Despite these promising findings, this study has several limitations, including its small sample size and the absence of a comparison group, which may affect the generalizability of the results. Furthermore, the retrospective nature of the study introduces potential biases in data collection and analysis. Treatment variability and the single-center nature of the study further constrain applicability of the findings across different settings.

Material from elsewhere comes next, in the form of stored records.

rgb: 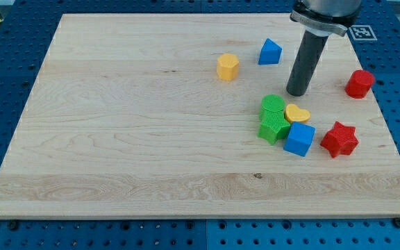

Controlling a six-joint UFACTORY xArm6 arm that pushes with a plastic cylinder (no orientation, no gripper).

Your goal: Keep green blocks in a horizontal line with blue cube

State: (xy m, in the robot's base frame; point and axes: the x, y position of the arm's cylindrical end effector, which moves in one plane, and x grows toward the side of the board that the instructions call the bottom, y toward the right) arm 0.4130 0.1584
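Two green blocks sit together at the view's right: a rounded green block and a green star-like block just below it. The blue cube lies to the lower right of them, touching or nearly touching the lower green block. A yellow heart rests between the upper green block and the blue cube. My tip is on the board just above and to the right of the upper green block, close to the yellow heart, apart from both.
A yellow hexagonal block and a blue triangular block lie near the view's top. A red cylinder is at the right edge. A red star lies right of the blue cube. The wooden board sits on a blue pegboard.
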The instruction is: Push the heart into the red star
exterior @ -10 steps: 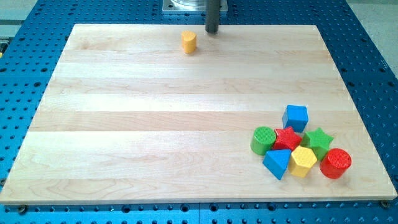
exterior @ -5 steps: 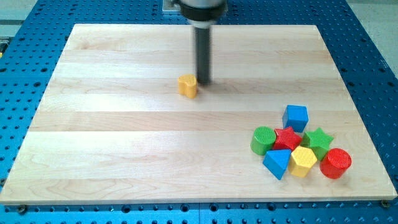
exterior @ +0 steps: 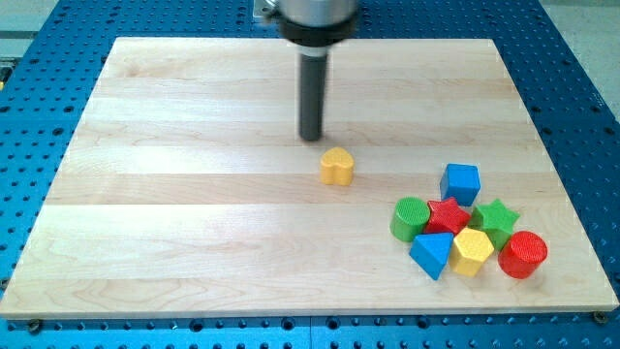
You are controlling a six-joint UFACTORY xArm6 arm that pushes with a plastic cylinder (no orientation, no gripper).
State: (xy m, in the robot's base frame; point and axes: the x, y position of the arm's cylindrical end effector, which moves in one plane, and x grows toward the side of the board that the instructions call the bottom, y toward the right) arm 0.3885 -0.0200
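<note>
Tip point(exterior: 310, 138) of my tool, bare rod holding nothing, sits just up-left of yellow heart point(exterior: 337, 166), seemingly apart, gap hard to judge. Heart on desk point(exterior: 194, 213), well left of red star point(exterior: 448, 215). Star packed among green cylinder point(exterior: 410, 217), blue cube point(exterior: 460, 182), yellow hexagon point(exterior: 472, 251).

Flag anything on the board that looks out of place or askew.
Only the yellow heart sits alone mid-board, just below-right of my tip; the other blocks huddle around the red star at lower right. Nothing looks damaged.
</note>
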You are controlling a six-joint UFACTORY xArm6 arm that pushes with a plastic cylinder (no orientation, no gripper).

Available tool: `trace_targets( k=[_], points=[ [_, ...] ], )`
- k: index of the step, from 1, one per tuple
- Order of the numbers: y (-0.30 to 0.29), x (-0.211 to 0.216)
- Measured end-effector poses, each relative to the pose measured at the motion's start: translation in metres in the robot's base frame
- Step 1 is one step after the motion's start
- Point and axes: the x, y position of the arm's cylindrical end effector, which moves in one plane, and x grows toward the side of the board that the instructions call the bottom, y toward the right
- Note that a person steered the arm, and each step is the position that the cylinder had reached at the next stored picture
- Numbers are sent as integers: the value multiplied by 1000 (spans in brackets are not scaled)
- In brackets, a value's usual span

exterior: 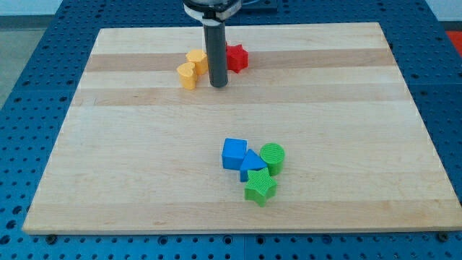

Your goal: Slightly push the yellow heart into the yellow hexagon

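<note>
A dark rod descends from the view's top onto a pale wooden board (pixel 144 144), my tip (pixel 218 85) resting on the wood just to the view's right of 2 yellow blocks. There are no fingers to spread or press together: the arm ends in this plain rod, which pinches nothing. The yellow heart (pixel 188 75) lies toward the view's top, left of centre, with the yellow hexagon (pixel 195 60) touching it on its upper right side. My tip stands near the heart's right edge, though whether it touches the block cannot be told. A red star-like block (pixel 237 57) sits just beyond the rod on the view's right, partly hidden by it. Well apart, toward the view's bottom, 4 blocks huddle together: a blue cube (pixel 234 154), a blue triangular block (pixel 252 165) against it, a green cylinder (pixel 272 157) at the cluster's right and a green star (pixel 260 189) at its lower edge. The board lies on a blue perforated table (pixel 29 87).
</note>
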Motion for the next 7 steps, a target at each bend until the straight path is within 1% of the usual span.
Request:
trace_targets(
  k=[1, 2, 4, 7],
  points=[
    [-24, 13],
    [-49, 13],
    [-53, 10],
    [-53, -7]
  ],
)
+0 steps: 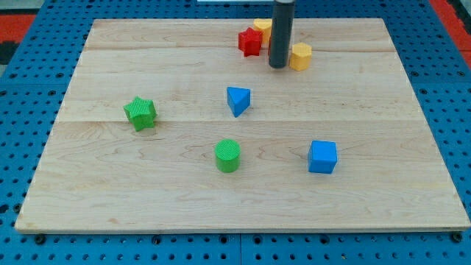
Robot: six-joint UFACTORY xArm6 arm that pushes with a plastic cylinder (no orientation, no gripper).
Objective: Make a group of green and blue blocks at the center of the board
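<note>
A green star block (140, 112) lies at the view's left of the board. A green cylinder (227, 155) stands below the centre. A blue triangular block (238, 99) lies near the centre. A blue cube (322, 156) sits at the lower right. My tip (277, 65) rests near the view's top, between a red star block (250, 42) on its left and a yellow block (300, 56) on its right, close to the yellow one. It is well above and right of the blue triangle.
A second yellow block (262, 28) sits behind the red star, partly hidden by the rod. The wooden board (110, 191) lies on a blue perforated table (22, 132).
</note>
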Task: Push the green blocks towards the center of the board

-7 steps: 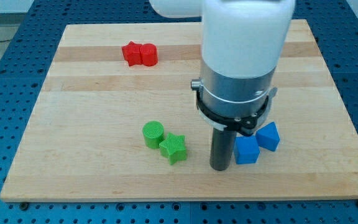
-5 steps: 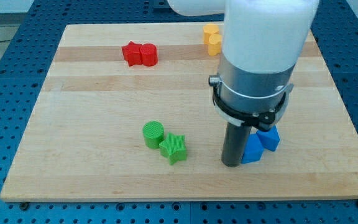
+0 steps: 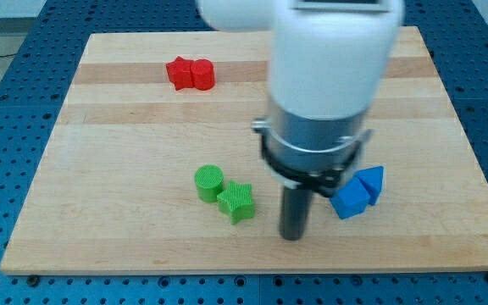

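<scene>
Two green blocks, a green cylinder and a green star, are seen touching near the board's bottom edge, left of centre. My tip has been shifted leftward within the last half second, off the blue blocks, and is now placed just right of the star, not touching. No gripper is fitted, so nothing is held. Open board lies toward the top; two red blocks sit well apart near the top-left corner.

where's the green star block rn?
The green star block sits low on the board, touching the green cylinder at its upper left; my tip is to its right.
</scene>
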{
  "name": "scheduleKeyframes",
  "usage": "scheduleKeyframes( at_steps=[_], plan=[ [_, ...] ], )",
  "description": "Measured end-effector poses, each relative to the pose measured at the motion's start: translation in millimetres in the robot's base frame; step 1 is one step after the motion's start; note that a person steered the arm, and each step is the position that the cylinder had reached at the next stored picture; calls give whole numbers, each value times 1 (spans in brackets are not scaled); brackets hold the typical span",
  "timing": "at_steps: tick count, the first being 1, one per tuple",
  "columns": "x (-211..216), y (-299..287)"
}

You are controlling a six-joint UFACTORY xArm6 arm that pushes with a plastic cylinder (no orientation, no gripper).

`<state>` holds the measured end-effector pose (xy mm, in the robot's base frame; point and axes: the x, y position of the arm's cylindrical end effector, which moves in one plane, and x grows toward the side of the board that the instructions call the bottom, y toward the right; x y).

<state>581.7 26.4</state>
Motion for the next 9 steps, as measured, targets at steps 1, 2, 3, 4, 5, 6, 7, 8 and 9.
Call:
scheduleKeyframes(
  at_steps=[1,2,3,4,5,6,7,8,9],
  plan=[
    [-4,-33],
    [-12,-54],
    [-29,-67],
    [-41,-80],
    [-54,-92],
    [-61,-99],
    [-56,-82],
    [-56,-44],
    [-75,-10]
  ],
)
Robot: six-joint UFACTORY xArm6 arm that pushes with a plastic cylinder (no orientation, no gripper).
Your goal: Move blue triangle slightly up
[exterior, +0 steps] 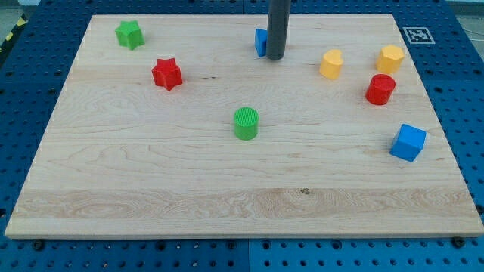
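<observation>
The blue triangle point(261, 42) lies near the view's top, at mid width on the wooden board point(151, 181). Most of it is hidden behind my dark rod, so only its left part shows. My tip point(275, 57) stands right against the block's right and lower side, apparently touching it.
A green star point(130, 34) sits at the top left and a red star point(167, 74) below it. A green cylinder point(246, 123) is at the centre. At the right are a yellow block point(330, 64), a yellow hexagon point(390, 58), a red cylinder point(380, 89) and a blue cube point(408, 142).
</observation>
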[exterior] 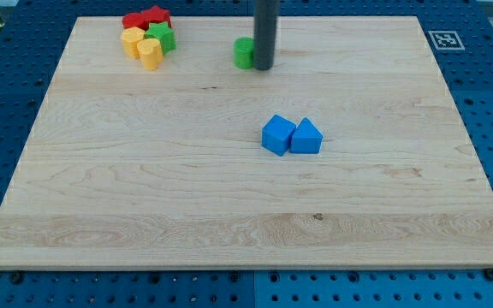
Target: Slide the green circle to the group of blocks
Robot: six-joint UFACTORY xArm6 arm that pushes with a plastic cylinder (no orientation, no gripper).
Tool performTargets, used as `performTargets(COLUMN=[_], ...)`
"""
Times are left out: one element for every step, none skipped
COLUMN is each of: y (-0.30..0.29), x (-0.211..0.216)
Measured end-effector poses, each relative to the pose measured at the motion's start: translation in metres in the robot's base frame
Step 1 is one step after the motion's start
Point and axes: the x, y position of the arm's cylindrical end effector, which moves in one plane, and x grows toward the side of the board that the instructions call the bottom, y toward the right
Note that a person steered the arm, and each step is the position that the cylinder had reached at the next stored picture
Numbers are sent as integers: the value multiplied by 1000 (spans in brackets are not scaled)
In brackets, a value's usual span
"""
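Currently, my tip [264,68] is touching the green circle [244,53] on its right; no pincer is showing. Blue blocks [291,135] are lying well below, cluster [147,34] sitting top-left.

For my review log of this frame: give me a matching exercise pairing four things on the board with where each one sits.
Things:
1. green circle
2. my tip
3. two blue blocks
4. red, yellow and green group

Places:
A. top left corner of the board
B. side by side, touching, near the board's middle
C. against the rod's left side, near the top edge
D. just right of the green circle

Pairs: 1-C, 2-D, 3-B, 4-A
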Motion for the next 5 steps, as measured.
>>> performTargets(y=[-33, -58, -87, -92, -40], x=[-15, -26, -31, -29, -33])
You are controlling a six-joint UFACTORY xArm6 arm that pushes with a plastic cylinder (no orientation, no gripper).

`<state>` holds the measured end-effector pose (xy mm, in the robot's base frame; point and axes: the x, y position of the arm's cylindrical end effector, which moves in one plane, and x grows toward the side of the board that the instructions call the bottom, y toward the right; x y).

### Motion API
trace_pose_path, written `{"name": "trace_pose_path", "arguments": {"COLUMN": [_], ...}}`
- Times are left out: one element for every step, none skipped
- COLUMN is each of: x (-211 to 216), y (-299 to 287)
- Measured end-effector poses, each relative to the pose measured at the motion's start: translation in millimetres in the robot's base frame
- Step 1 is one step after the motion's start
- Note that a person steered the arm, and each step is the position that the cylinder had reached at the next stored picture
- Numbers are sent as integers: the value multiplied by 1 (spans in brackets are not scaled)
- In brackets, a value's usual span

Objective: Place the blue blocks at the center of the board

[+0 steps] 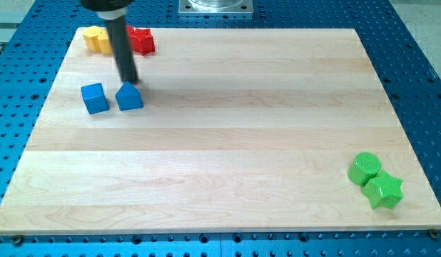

This study underscores the efficacy of multiple flexible intramedullary K-wire fixation in treating humeral shaft fractures, highlighting the technique’s potential for high rates of bone union and functional recovery with minimal complications. Key implications for clinical practice include enhancing surgical training, refining patient selection, and focusing on comprehensive postoperative care. Future research should expand on these findings using multicenter trials, longer follow-up periods, controlled trials for comparative effectiveness, and economic evaluations. These would improve the generalizability of the results, enable personalized treatment approaches, and assess the cost-effectiveness of K-wire fixation, contributing to better patient outcomes in orthopedic surgery.
This study indicates that CRIF with K-wires can be a useful approach for managing humeral shaft fractures, with favorable rates of bone union and functional recovery in a varied patient population. These findings add to the existing evidence on orthopedic trauma management; however, further research is needed to clarify outcomes in patients with significant comorbidities.